• **What to do**: This task calls for every line of the material to be output verbatim.

• **Data provided**:
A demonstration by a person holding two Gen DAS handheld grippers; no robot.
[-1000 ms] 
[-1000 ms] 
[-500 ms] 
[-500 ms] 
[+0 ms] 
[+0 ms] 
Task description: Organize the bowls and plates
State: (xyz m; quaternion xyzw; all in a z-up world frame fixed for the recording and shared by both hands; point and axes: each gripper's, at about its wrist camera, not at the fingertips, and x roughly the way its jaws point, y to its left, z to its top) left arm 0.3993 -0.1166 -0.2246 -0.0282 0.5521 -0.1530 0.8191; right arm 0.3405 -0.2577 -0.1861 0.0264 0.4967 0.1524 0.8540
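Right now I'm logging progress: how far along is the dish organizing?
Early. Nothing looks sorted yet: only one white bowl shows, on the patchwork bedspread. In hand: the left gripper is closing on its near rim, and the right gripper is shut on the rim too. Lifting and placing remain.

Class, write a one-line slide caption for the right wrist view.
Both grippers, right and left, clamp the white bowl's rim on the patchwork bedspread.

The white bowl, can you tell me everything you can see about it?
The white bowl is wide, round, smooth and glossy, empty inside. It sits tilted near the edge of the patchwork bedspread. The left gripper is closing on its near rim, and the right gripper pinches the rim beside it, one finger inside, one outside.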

• **Response**:
A demonstration by a person holding two Gen DAS handheld grippers; no robot.
[-1000 ms] 
[-1000 ms] 
[-500 ms] 
[-500 ms] 
[+0 ms] 
[+0 ms] 
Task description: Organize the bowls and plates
State: (xyz m; quaternion xyzw; all in a z-up world frame fixed for the recording and shared by both hands; point and axes: each gripper's, at about its wrist camera, not at the fingertips, and x roughly the way its jaws point, y to its left, z to its top) left arm 0.3993 -0.1166 -0.2246 -0.0282 0.5521 -0.1530 0.8191; right arm 0.3405 -0.2577 -0.1861 0.0264 0.4967 0.1524 0.8540
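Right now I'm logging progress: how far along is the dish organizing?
Early. Nothing looks sorted yet: only one white bowl shows, on the patchwork bedspread. In hand: the left gripper is closing on its near rim, and the right gripper is shut on the rim too. Lifting and placing remain.

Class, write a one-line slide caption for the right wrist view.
Both grippers, right and left, clamp the white bowl's rim on the patchwork bedspread.

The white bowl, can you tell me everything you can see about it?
The white bowl is wide, round, smooth and glossy, empty inside. It sits tilted near the edge of the patchwork bedspread. The left gripper is closing on its near rim, and the right gripper pinches the rim beside it, one finger inside, one outside.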

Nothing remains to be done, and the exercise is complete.